Red starburst pattern can be defined as radially arranged structureless red lines or hairpin vessels that surround a yellow to white structureless scaly center and that resemble an overall starburst appearance (Figure 2). Red starburst pattern is equally common in IEC and invasive SCC, and less common in AK [1].

Figure 2.

Dermatoscopic image of IEC presenting with red starburst appearance formed by red and white radially arranged lines and central pink structureless clods, yellow scales, and hemorrhagic crusts. Dotted/glomerular vessels

Dotted vessels are tiny red dots densely aligned next to each other [1]. Glomerular vessels are larger-caliber reddish dots formed by tortuous capillaries curled up into a ball and resembling the glomerular apparatus of the kidneys. Glomerular vessels are specific for Bowen’s disease, if located in clusters and bowenoid AK, if distributed regularly. Glomerular vessels can also be present in stasis dermatitis, psoriasis, irritated seborrheic keratosis, superficial basal cell carcinoma and melanoma [33, 34, 35]. The combination of clustered dotted/glomerular vessels and hyperkeratosis has been previously shown to achieve a 98% diagnostic probability for IEC [1, 35]. Hairpin vessels

Hairpin vessels are vessels that double back on themselves and are seen as loops when they are oblique to the surface of the lesion. Hairpin vessels are a common feature of keratinizing tumors and are a hallmark of seborrheic keratosis in which they are usually regularly distributed and surrounded by a white halo. Hairpin vessels are a rare but possible finding in AK and a common finding in IEC and SCC. Hairpin vessels are associated with progression of IEC to invasive SCC and clinically thicker lesions. Positive predictive value of hairpin vessels for seborrheic keratosis is 70%, contrasting with only 13.3% for squamous cell carcinoma [1, 33].

3.2.2 Variants of AK

Apart from classical AK, other forms categorized histopathologically are hypertrophic, atrophic, bowenoid, acantholytic, pigmented, lichenoid, and proliferative variants, although in this grading system overlap of histologic subtypes may occur in a single lesion [36].
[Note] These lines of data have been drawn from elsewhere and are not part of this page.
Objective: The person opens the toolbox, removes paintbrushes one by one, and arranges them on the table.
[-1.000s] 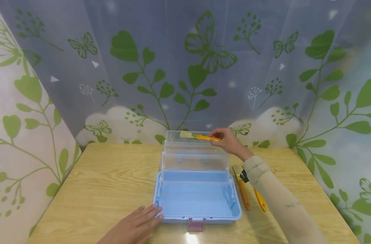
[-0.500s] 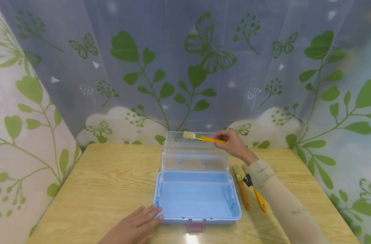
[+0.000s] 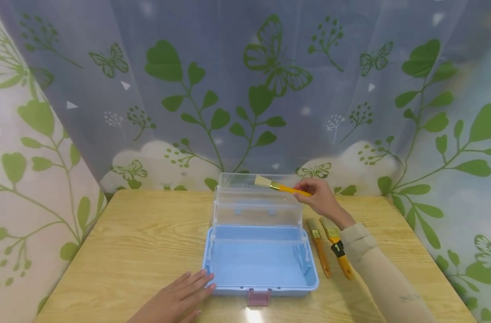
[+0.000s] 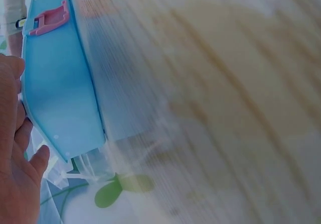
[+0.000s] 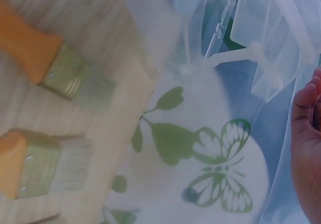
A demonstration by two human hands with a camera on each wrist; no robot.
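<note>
In the head view my right hand (image 3: pixel 320 197) pinches a paintbrush (image 3: pixel 286 188) by its orange handle, above the right rear part of a light blue plastic box (image 3: pixel 261 264). The brush lies nearly level, its pale bristles pointing left. Clear trays and a lid (image 3: pixel 257 215) rise at the back of the box, and a pink latch (image 3: pixel 259 297) hangs at its front. My left hand (image 3: pixel 177 296) has its fingers extended, fingertips at the box's front left corner. In the right wrist view the hand (image 5: pixel 308 133) shows at the edge, with the held brush hidden.
To the right of the box lie a paintbrush with a brown-orange handle (image 3: pixel 320 251) and a wider paintbrush with an orange handle (image 3: pixel 343 264). A black device (image 3: pixel 337 248) at my right wrist overlaps the wider one. A patterned curtain (image 3: pixel 245 89) backs the wooden table (image 3: pixel 156 224).
My right hand has moved right and slightly down with the paintbrush, and its bristle end has tilted up. More of the wider brush shows beside the sleeve. My left hand stays put.
</note>
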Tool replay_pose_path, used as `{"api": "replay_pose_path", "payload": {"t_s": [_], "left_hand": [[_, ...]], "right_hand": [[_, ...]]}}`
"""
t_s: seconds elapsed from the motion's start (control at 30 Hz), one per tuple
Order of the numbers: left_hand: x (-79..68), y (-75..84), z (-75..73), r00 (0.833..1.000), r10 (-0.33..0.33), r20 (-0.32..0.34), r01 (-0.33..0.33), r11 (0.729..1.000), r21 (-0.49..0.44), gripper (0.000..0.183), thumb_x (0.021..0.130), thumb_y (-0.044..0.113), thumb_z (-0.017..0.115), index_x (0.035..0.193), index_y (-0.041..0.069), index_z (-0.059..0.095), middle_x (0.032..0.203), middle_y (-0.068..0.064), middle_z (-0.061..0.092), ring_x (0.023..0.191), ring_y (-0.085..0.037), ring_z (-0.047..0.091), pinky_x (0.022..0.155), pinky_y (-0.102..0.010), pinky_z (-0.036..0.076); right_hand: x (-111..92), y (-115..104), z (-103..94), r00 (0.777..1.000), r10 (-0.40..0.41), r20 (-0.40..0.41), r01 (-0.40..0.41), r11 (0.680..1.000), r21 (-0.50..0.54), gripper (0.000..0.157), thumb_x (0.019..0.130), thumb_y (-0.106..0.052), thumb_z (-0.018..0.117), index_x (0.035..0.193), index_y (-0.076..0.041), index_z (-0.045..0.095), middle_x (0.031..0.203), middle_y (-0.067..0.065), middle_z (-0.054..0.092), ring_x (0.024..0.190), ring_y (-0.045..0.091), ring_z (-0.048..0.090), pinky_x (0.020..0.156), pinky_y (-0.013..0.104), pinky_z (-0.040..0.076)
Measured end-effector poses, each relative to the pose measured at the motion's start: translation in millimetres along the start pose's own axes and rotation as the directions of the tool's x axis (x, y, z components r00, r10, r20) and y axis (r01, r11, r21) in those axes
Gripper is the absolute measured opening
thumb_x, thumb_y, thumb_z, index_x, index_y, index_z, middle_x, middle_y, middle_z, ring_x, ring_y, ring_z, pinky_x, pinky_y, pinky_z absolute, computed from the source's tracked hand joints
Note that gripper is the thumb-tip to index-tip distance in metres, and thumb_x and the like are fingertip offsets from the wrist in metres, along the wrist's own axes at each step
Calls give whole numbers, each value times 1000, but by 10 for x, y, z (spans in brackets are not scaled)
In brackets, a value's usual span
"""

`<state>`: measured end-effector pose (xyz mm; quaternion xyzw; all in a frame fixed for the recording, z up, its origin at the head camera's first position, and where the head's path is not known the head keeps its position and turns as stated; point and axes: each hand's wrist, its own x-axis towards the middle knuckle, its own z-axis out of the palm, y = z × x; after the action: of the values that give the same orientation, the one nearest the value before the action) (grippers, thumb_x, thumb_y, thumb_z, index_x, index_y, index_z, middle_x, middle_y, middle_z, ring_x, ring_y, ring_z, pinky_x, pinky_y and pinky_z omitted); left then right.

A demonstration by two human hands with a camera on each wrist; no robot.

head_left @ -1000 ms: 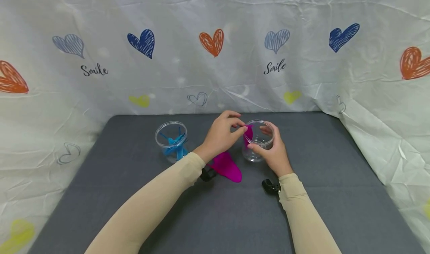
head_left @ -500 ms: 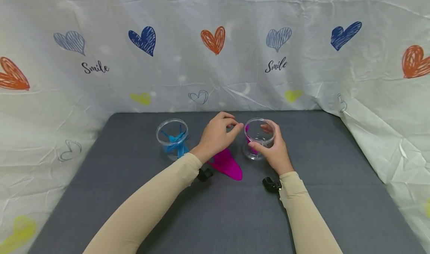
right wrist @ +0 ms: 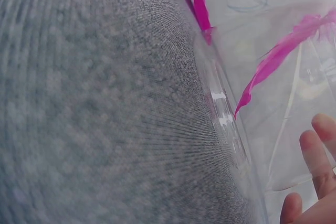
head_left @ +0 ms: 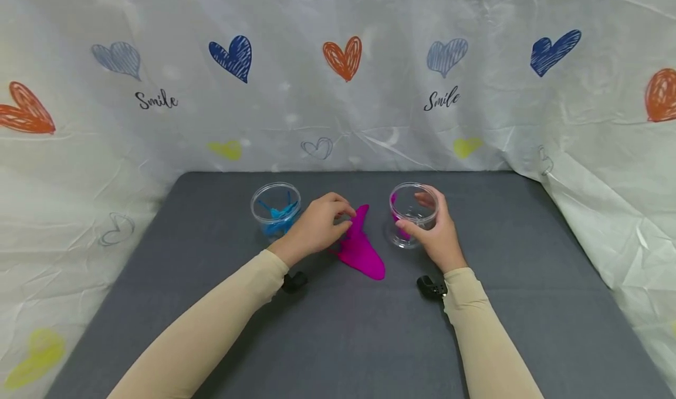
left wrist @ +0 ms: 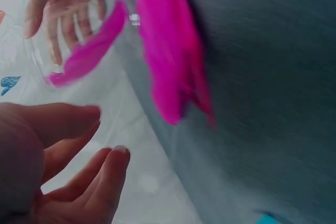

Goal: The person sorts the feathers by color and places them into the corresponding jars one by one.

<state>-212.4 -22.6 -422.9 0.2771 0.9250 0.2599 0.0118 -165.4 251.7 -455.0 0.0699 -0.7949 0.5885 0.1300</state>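
Note:
My right hand [head_left: 437, 234] grips an upright clear jar [head_left: 404, 243] from its right side, fingers behind and thumb in front. Inside that jar, against its left wall, leans one magenta feather-like piece [left wrist: 86, 59]; its frayed edges show in the right wrist view. My left hand [head_left: 318, 222] hovers over the table with thumb and fingers apart and nothing between them. Beside its fingertips lie magenta feather-like pieces [head_left: 364, 257], overlapping on the dark cloth. To its left a second clear jar [head_left: 275, 220] stands with blue pieces [head_left: 280, 226] inside, partly hidden by the hand.
A dark grey cloth [head_left: 348, 340] covers the table. Behind and at both sides hangs a pale curtain [head_left: 285, 117] printed with hearts and "Smile". Black straps [head_left: 430, 287] sit at both wrists.
My left hand has let go of a magenta piece at the jar's rim and moved left, uncovering the magenta pieces on the table. The piece has dropped lower into the jar; the right hand keeps its grip.

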Motion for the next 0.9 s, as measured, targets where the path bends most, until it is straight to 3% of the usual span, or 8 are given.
{"api": "replay_pose_path", "payload": {"t_s": [0.13,0.27,0.7,0.9], "left_hand": [[-92,-103,9,996,18,90,-23,998,55,18,95,18,70,112,13,76,131,-5,59,113,-22,65,91,-35,58],[-149,-178,40,990,30,136,-42,996,84,17,94,18,72,109,14,77,129,-5,60,117,-23,62,95,-36,56],[-220,-275,171,991,1,132,-11,997,74,15,93,13,73,108,13,78,130,-8,59,118,-24,61,99,-38,54],[-200,-295,196,994,20,111,-30,995,91,9,93,15,73,102,14,78,130,-8,59,118,-24,61,100,-38,54]], "right_hand": [[-6,5,-19,1000,4,-10,-4,1000,-15,88,81,-27,87,152,-20,35,146,13,52,140,30,45,117,58,34],[-6,16,-15,1000,7,-15,-8,1000,-22,88,81,-27,87,152,-20,35,146,13,52,140,29,45,117,57,34],[-15,28,38,1000,13,2,-13,1000,-5,90,80,-27,87,152,-17,35,146,13,52,141,29,45,118,56,33],[3,33,19,1000,5,-7,-5,1000,-16,89,80,-27,87,152,-19,35,145,10,53,140,28,46,117,55,34]]}}
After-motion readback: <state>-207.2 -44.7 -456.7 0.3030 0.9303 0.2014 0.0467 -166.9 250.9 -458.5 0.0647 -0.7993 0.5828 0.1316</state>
Atrophic AK. In this form, the lesion has an atrophic epidermis on histopathology [5]. According to one study, atrophic type AK more commonly presents with red pseudonetwork [37].
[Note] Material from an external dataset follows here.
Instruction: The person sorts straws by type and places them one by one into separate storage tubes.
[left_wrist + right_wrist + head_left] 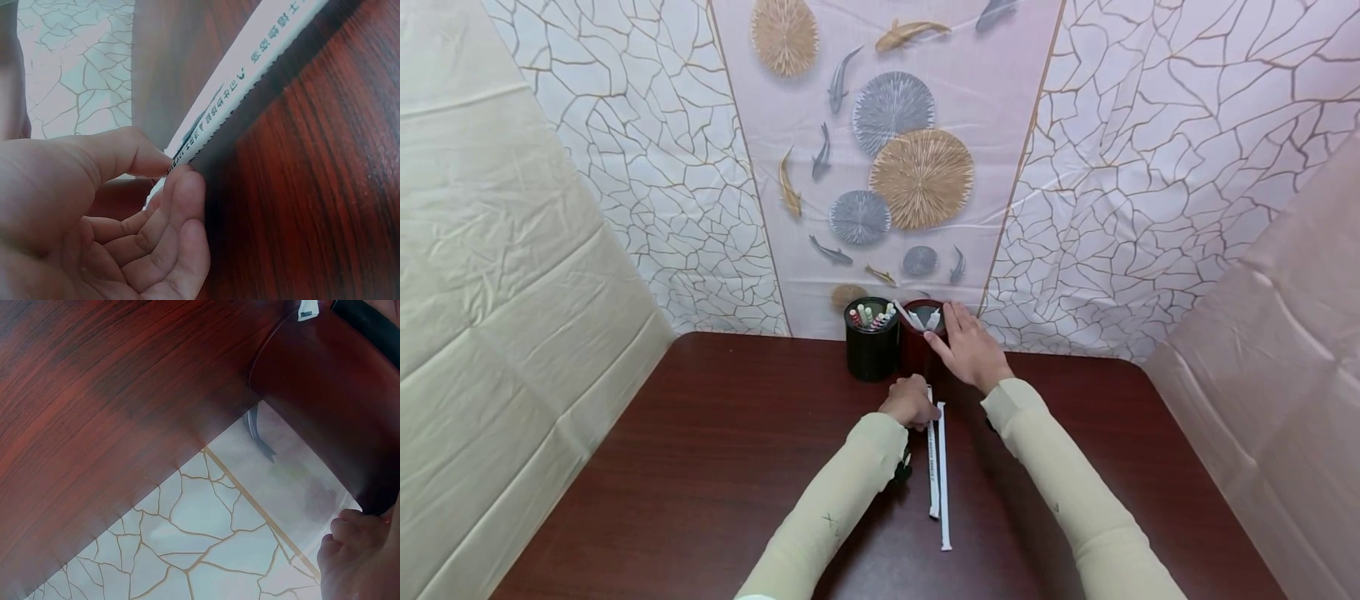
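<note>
My left hand (910,402) is low in front of the cups, thumb and index finger pinching a printed white paper-wrapped straw (231,94). Beside it on the table lies another wrapped straw (944,492), slightly nearer the front. My right hand (973,350) rests against the right side of a dark red cup (916,358), its fingers straight along the rim and the thumb at the front. White wrapped ends (917,319) stick out of this cup. The right wrist view shows the cup's side (319,394) close up, with fingertips at its edge.
A black cup (871,354) touching or close to the red one holds several striped and pale straws (868,315). Both cups stand at the back of the dark wood table (722,450), near the patterned wall cloth (880,208). Cloth walls rise on both sides.
</note>
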Motion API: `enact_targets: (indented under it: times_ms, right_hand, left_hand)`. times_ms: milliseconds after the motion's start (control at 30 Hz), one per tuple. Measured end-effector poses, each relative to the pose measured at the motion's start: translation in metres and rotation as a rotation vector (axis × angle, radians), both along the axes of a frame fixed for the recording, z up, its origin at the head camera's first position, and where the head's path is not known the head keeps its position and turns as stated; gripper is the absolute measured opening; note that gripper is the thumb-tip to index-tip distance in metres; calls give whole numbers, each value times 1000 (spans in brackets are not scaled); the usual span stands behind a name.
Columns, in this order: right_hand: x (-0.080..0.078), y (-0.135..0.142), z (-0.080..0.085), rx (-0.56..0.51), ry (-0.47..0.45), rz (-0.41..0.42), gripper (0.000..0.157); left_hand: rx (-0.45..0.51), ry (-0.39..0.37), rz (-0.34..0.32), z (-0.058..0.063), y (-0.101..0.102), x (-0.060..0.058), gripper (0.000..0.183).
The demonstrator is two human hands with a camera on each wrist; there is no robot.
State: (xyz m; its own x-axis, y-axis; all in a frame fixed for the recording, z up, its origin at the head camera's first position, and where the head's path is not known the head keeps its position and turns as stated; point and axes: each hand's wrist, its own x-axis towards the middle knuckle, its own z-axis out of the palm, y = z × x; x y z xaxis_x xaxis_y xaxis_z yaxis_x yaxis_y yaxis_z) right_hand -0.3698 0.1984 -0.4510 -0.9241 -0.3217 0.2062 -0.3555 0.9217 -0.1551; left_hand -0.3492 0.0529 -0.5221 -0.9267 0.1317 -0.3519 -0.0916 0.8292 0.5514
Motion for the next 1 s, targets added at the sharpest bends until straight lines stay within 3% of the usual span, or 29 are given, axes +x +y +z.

Bowenoid AK has a characteristic dermatoscopic feature of glomerular vessels regularly distributed along the lesion (Figures 3 and 4), thus differentiating it from Bowen’s disease, whose vessels are irregularly distributed and grouped [6].

Figure 3.

Dermatoscopic image of bowenoid AK. Dermatoscopically regularly distributed glomerular (upper left) and hairpin (right and lower part) vessels in addition to a central white scale are seen.

Figure 4.

Dermatoscopic image of bowenoid AK. Dermatoscopically regularly distributed dotted and glomerular vessels, white surface scales, yellow clods corresponding to hyperkeratosis (upper part), and few milia like cysts (lower left fragment) are seen.

Hyperkeratotic AK presents with a nonspecific dermatoscopic pattern due to hyperkeratosis, which prevents visualization of the underlying structures [6]. In addition, it has been shown that the surface keratin of AK can accumulate exogenous pigmentation, particularly from broad spectrum sunscreens containing titanium dioxide. Such a specific feature of bright arctic-blue or greenish-blue color of AK on polarized light dermatoscopy has been described and named an “iceberg sign” [27].

Lichenoid AK clinically presents with pronounced erythema around the base of the lesion secondary to an underlying lichenoid infiltrate on histopathology [5]. Dermatoscopically, lichenoid AK might also present with a more intense erythematous background.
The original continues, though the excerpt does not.